State the number of lines in the following data that contain the string "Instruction", and nothing else.
The data: Begin
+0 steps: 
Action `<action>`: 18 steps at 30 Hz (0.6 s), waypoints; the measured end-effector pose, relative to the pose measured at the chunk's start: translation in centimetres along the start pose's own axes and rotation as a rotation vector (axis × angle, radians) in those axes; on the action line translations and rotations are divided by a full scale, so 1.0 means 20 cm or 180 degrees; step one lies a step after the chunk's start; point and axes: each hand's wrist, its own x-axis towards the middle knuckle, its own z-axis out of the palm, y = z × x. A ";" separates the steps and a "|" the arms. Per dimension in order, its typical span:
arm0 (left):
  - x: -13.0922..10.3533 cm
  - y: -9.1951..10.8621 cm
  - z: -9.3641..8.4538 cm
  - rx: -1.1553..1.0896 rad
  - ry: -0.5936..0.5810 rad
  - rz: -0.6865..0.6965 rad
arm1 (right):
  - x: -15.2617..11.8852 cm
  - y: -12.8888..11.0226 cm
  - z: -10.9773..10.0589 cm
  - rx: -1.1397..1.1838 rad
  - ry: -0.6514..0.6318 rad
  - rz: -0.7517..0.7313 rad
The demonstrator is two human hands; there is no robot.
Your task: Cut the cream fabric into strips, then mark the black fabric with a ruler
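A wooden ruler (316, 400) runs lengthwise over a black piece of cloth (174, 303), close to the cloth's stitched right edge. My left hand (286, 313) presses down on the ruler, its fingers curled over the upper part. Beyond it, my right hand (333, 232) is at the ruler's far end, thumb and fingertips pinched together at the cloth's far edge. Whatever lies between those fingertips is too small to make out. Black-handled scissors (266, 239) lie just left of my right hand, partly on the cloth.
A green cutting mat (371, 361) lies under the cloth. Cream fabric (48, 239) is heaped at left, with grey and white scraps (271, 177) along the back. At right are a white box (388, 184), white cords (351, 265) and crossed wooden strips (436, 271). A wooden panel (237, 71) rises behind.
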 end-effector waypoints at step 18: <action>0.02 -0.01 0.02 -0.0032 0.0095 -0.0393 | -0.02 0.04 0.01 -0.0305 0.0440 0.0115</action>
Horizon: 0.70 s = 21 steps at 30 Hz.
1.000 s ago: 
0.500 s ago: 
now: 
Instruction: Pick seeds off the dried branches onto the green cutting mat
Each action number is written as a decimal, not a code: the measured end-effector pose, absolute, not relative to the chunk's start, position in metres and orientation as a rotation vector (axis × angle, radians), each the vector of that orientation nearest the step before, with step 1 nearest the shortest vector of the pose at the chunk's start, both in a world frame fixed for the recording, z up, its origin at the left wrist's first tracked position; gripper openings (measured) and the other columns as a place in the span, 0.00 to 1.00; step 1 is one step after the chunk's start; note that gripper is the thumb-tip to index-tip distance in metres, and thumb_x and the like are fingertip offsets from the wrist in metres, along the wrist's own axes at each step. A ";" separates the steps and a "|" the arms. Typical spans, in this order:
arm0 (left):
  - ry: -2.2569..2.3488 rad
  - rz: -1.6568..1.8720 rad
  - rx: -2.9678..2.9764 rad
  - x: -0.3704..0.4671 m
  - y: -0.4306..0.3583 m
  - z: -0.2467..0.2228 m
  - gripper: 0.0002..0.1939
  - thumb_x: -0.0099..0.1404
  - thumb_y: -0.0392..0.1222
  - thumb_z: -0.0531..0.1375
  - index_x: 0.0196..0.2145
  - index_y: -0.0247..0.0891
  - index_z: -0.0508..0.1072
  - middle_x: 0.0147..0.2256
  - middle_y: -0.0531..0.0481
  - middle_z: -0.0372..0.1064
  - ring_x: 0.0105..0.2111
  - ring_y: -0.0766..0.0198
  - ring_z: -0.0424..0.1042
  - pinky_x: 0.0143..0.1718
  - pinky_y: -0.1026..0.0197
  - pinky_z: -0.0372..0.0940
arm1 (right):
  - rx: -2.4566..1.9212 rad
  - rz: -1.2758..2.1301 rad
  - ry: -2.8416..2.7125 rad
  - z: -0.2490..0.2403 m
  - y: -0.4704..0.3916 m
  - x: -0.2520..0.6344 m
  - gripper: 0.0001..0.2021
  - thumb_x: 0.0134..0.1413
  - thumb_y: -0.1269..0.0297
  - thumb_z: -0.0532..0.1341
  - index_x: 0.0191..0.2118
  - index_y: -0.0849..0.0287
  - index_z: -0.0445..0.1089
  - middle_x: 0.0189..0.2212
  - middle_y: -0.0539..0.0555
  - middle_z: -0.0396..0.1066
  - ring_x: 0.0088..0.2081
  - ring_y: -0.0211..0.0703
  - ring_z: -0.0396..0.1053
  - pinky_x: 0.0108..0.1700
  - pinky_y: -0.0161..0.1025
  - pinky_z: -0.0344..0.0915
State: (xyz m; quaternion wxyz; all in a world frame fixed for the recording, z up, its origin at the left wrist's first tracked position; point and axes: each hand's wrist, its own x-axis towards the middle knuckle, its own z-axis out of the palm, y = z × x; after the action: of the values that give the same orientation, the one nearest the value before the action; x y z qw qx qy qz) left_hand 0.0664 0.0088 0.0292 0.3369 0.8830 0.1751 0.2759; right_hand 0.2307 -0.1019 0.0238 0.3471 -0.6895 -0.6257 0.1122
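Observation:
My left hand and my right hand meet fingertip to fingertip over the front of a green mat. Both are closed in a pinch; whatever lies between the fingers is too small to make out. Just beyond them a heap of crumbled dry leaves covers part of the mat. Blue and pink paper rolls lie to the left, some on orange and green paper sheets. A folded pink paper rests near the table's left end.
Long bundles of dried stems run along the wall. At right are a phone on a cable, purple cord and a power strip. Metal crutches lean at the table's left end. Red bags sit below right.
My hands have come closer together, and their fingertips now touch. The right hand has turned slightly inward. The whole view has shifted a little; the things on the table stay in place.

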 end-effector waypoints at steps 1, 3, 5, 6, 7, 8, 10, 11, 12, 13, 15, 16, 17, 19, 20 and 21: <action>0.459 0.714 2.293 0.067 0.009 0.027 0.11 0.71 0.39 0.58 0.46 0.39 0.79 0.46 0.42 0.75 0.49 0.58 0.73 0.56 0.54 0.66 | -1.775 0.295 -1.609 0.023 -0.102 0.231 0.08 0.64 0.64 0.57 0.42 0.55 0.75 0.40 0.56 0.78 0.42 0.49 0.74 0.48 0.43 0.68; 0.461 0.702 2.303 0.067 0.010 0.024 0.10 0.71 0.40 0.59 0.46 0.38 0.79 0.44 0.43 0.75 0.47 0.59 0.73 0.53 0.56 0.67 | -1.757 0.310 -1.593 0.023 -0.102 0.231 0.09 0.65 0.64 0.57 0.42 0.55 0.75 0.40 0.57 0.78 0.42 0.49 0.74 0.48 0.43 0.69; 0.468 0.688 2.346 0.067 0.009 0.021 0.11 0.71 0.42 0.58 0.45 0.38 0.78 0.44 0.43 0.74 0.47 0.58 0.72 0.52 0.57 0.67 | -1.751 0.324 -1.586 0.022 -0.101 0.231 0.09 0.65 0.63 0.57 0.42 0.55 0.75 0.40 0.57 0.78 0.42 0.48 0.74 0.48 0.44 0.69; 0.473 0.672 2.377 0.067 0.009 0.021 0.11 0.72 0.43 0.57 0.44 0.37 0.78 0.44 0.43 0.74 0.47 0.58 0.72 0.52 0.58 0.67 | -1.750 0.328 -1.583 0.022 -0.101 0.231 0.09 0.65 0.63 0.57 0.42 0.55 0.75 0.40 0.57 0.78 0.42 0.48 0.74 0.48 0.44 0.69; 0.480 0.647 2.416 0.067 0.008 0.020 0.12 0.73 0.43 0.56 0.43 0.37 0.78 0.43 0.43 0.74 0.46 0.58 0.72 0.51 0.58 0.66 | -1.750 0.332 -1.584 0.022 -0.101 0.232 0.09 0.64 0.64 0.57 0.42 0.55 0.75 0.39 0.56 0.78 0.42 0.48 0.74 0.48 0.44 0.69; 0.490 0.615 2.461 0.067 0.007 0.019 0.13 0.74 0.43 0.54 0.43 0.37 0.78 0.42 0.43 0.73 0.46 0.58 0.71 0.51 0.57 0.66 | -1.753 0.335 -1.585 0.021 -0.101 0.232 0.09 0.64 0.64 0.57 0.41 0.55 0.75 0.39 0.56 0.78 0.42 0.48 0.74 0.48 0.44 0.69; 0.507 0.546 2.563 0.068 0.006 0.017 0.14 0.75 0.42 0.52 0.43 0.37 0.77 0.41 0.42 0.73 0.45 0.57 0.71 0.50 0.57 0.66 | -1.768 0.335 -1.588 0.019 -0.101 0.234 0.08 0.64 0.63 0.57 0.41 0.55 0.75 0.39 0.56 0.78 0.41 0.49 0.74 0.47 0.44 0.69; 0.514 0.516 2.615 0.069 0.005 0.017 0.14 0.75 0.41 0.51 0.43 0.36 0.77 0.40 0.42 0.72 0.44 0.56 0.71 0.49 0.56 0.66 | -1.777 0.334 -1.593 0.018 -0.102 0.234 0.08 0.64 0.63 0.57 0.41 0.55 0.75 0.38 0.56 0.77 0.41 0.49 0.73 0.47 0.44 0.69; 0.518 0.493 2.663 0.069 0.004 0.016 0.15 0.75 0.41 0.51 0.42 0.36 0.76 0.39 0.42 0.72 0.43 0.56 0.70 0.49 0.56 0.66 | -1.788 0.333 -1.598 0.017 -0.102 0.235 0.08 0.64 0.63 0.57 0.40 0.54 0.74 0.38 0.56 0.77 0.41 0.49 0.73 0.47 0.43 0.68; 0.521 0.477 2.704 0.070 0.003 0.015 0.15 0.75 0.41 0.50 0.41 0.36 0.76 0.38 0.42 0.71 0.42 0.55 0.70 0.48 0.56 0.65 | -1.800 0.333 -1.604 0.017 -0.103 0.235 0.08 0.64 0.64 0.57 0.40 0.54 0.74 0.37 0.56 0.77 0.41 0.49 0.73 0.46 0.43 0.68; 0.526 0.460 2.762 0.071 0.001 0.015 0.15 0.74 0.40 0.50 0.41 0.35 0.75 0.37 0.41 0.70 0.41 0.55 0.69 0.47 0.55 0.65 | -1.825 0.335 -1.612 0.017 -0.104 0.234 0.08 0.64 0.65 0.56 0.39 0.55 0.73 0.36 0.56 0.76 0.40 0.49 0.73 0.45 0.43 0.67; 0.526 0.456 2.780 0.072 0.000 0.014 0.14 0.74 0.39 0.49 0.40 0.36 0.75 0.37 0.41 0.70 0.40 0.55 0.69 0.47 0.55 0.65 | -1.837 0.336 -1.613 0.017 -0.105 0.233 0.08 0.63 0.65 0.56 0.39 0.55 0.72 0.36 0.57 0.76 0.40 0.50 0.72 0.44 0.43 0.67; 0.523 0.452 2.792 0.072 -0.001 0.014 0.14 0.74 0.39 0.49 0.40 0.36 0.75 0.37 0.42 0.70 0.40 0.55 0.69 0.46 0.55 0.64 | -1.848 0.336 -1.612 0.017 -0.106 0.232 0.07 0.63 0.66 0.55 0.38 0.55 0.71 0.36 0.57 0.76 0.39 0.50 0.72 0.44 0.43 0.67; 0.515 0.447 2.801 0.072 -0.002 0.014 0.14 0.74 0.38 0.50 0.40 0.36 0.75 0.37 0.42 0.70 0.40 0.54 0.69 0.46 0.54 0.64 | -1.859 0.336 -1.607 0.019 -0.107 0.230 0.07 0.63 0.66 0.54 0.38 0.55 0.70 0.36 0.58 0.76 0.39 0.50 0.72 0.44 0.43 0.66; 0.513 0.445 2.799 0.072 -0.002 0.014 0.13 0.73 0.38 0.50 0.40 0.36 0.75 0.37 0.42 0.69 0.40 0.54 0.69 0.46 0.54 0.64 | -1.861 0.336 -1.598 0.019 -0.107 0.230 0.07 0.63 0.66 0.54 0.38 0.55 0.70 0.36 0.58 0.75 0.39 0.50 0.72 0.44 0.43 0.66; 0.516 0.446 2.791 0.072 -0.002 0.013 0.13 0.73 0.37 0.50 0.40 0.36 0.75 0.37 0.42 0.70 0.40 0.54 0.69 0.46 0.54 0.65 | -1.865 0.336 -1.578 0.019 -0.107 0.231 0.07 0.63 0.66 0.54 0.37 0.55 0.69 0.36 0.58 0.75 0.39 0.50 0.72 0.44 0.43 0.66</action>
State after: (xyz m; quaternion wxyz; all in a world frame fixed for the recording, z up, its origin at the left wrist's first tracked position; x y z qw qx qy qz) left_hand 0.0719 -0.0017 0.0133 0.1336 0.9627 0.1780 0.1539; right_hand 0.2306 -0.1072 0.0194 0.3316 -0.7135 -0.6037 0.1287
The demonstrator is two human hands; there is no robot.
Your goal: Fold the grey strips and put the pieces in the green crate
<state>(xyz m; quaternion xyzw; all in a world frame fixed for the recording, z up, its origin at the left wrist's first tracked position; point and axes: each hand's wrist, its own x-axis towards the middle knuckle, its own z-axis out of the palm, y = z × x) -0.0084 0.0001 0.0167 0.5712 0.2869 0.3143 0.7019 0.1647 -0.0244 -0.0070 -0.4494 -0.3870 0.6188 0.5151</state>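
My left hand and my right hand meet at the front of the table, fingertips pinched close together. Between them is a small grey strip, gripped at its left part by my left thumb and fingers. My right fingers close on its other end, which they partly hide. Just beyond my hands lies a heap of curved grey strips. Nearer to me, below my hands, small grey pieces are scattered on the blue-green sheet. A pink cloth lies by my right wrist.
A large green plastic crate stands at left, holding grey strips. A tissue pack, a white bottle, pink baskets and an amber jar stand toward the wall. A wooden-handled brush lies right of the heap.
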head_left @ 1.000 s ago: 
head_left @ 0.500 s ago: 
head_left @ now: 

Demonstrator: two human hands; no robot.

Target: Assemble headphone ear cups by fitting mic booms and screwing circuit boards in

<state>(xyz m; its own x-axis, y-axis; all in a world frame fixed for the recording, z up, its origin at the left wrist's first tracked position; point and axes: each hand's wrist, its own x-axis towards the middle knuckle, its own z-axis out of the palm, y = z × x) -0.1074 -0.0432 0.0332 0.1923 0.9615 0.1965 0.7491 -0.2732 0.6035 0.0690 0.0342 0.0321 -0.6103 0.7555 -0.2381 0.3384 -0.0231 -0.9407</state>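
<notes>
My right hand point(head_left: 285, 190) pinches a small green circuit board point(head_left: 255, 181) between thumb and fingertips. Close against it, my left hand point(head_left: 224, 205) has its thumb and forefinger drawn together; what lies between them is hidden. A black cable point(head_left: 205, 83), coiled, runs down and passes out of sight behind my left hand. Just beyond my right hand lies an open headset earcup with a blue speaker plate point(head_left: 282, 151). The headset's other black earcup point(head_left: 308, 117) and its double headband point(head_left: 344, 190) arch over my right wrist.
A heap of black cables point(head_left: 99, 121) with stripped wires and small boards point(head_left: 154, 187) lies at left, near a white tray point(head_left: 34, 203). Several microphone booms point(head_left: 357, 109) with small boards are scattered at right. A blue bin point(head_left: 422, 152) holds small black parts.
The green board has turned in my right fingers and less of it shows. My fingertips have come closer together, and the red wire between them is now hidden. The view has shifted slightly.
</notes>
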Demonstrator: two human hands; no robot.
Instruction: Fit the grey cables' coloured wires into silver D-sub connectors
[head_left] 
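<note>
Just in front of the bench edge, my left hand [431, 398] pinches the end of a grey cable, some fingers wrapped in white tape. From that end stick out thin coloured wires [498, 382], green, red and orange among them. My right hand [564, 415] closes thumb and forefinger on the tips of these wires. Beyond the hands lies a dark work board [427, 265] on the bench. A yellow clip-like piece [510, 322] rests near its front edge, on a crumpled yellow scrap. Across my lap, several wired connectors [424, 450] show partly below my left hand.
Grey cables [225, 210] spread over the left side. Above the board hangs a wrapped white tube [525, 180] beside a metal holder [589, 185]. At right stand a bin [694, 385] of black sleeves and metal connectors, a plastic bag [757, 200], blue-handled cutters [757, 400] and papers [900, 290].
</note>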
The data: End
== Your response ==
2